The aim of this project was to use molecular markers to assess the spatial genetic structure of the population of Swietenia macrophylla, its genetic diversity, mating system and gene flow. To do so, three different microsatellites were used on both samples from the adult trees and also on the seeds in the plot.

We found that the spatial genetic structure of the population revealed tight clustering of closely related trees and a significant level of biparental inbreeding. However, we found out once the experiment had started that the West Botes was recovering from past intense logging and one hurricane, so that the negative impact might not have come from the logging regime. The low number of loci might also have biased the results.

In my current post-doctoral position, I am using phylogenies to address questions of large-scale plant community assembly and conservation.

I am helping to assemble a tree encompassing all plant species of Florida (~4,100 taxa), along with georeferenced locations for most of them (~168,000 points for > 3,000 of the species).
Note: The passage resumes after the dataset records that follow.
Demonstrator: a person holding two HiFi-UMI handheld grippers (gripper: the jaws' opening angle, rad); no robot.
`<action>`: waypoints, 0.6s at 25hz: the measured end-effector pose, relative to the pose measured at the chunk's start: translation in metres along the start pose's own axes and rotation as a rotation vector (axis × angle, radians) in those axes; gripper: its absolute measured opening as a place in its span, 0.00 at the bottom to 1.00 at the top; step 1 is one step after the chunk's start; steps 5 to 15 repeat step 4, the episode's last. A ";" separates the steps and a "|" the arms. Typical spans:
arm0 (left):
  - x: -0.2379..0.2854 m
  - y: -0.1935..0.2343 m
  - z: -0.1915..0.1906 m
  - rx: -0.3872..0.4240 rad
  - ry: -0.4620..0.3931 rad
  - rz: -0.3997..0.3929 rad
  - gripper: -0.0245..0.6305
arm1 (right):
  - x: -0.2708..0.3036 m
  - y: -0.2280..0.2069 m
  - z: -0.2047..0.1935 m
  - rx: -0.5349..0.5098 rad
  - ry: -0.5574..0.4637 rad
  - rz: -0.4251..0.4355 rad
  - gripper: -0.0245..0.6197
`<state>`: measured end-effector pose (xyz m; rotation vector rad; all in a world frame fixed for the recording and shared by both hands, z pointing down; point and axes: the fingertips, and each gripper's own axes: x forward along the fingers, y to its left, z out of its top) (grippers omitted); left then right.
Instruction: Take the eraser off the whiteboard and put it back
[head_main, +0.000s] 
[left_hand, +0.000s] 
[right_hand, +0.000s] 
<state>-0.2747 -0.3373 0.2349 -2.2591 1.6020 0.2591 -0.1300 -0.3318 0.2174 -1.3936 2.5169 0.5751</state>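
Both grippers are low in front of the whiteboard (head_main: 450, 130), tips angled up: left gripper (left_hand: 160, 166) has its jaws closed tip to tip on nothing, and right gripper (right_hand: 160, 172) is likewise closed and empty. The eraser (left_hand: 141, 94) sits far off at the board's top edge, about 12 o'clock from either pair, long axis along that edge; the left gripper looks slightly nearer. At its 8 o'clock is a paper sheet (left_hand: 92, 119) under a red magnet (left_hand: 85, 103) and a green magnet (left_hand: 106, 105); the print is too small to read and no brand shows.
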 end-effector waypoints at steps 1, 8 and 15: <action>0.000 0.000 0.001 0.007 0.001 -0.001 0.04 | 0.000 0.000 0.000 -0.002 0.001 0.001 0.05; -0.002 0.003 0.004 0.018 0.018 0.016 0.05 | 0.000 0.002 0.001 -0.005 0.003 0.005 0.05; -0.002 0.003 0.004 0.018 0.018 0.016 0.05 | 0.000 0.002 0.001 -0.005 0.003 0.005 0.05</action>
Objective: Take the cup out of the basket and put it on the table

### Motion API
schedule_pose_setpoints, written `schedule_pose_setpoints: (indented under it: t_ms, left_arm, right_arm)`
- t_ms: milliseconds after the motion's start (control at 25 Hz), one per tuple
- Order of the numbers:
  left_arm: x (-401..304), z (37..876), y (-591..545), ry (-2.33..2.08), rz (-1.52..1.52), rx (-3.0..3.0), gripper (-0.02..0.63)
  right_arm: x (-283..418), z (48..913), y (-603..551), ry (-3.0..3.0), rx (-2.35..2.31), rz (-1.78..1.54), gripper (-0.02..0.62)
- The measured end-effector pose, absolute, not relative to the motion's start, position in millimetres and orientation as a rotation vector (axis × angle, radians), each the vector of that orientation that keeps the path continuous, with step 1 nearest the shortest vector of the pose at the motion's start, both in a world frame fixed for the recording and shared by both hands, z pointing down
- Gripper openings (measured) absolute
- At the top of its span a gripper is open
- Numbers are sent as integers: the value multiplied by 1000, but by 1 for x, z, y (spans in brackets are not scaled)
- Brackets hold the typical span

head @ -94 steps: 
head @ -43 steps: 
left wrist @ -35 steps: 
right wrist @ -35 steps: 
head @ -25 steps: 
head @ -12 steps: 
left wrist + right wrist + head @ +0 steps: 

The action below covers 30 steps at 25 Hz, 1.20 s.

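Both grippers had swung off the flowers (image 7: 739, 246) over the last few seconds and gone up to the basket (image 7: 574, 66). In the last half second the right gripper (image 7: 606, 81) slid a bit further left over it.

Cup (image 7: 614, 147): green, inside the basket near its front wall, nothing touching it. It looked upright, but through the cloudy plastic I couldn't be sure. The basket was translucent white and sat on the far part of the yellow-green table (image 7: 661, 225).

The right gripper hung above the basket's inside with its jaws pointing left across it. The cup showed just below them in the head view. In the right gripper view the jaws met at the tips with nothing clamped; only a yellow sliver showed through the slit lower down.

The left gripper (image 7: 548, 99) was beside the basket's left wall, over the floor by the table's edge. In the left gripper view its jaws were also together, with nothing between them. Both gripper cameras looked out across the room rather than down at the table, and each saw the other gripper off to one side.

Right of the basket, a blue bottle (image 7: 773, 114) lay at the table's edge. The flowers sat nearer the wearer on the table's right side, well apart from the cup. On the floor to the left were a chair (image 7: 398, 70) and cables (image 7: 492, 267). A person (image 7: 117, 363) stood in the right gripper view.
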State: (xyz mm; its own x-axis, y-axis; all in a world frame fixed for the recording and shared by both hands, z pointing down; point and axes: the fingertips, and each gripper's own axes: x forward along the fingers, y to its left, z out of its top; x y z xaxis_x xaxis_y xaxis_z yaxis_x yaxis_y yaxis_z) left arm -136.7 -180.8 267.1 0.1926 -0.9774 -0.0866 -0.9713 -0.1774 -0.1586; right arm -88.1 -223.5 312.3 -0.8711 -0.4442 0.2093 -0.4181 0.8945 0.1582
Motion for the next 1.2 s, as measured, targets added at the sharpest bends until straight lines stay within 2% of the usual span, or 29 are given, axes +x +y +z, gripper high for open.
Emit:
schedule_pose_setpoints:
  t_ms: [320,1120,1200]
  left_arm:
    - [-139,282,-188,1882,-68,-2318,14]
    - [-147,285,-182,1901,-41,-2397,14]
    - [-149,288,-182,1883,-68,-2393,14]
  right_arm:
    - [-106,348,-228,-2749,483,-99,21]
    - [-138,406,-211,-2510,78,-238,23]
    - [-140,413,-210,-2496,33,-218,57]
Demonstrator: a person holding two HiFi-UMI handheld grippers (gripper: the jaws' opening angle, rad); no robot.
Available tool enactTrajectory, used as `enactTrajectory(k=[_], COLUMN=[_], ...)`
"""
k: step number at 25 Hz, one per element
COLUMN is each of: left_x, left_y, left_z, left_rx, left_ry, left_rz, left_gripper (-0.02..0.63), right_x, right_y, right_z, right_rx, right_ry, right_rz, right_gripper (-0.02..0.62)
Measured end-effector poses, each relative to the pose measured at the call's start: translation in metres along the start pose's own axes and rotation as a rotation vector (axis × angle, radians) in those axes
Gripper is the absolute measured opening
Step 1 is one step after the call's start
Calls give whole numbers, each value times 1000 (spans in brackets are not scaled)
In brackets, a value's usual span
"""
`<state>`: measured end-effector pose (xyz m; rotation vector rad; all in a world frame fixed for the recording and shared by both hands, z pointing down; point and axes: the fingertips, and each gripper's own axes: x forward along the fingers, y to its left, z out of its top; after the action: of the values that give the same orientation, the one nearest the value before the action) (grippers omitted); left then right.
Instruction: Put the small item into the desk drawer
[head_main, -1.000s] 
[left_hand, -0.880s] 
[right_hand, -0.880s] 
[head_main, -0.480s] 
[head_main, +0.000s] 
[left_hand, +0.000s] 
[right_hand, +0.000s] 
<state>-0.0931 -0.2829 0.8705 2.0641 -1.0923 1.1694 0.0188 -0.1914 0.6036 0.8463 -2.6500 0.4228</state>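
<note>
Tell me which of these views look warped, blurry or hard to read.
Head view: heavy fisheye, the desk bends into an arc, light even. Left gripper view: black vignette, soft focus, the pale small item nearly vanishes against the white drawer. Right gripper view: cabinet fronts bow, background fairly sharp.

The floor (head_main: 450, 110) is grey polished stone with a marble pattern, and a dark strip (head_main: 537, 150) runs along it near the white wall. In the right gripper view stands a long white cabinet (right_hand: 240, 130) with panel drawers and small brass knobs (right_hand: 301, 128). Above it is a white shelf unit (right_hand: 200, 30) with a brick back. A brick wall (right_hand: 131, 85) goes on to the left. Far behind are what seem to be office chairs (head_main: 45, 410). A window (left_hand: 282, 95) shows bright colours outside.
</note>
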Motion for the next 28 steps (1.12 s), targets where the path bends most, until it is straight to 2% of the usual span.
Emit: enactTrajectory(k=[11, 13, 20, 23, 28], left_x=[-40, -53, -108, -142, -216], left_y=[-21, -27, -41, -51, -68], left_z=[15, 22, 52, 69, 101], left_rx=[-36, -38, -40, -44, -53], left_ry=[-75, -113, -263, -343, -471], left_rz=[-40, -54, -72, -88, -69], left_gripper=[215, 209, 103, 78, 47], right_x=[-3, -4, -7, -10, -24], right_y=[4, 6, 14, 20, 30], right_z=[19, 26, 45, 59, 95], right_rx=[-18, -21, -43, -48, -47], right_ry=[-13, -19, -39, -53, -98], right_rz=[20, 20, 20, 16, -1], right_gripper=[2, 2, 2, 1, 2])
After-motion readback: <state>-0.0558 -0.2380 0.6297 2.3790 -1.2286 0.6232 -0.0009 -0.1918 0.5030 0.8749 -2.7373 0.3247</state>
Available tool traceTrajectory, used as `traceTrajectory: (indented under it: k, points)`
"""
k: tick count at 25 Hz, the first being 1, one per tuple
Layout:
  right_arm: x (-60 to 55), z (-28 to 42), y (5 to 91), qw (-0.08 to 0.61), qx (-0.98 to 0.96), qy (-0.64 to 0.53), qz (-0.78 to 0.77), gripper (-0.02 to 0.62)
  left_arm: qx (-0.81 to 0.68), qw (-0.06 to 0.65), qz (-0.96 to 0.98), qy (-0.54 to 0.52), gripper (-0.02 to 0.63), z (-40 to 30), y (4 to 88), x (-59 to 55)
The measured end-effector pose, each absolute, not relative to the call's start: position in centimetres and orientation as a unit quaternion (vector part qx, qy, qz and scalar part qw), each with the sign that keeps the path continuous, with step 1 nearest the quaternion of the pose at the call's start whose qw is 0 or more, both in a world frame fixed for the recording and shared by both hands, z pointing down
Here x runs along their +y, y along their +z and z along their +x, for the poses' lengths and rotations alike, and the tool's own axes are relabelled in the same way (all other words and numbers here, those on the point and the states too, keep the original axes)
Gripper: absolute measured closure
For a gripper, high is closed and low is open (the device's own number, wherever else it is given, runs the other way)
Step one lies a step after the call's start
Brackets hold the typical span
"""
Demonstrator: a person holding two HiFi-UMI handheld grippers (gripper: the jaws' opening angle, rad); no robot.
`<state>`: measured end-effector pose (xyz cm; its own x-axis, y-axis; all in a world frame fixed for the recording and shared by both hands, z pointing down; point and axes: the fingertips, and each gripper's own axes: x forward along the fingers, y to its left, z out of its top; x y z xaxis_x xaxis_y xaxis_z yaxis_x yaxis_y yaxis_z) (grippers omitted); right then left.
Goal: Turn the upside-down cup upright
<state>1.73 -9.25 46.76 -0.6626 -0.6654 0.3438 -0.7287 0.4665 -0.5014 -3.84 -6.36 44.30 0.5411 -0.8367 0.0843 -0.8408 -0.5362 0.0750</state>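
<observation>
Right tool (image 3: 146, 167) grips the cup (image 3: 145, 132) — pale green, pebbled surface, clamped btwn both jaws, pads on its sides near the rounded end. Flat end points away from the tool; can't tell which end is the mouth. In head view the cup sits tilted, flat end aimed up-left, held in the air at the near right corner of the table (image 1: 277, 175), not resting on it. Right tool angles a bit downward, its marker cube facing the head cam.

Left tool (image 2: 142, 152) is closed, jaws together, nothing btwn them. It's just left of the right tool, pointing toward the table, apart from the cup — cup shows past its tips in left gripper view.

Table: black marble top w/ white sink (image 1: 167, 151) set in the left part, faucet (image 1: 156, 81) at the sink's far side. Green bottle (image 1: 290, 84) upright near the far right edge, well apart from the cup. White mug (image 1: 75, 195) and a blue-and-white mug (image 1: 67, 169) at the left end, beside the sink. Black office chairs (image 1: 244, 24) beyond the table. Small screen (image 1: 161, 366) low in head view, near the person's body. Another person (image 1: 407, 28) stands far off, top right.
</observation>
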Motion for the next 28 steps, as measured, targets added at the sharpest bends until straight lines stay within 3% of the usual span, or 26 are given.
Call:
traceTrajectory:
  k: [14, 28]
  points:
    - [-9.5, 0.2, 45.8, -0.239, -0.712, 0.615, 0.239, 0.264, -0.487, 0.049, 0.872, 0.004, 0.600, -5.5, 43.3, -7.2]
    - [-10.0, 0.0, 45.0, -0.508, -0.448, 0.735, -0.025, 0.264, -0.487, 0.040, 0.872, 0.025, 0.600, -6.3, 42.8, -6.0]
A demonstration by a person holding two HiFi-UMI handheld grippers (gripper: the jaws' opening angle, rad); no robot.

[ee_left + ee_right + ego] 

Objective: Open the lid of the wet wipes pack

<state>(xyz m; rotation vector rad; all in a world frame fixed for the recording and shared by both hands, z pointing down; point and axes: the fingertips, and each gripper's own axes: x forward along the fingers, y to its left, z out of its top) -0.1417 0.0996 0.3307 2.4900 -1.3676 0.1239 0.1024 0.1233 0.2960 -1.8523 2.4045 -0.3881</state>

I am using GIS layers to build a species distribution model (using MaxEnt) that will enable us to infer the biotic and abiotic factors influencing the current distribution of entire communities in Florida and predict their distribution based on different future climate models.

Also, the historical record from herbarium specimens will enable us to identify recent shifts in distribution of species.  This analysis will help to better predict the changes of plant distributions in the face of increasing urbanization and climate change and which taxa may me most susceptible to environmental changes.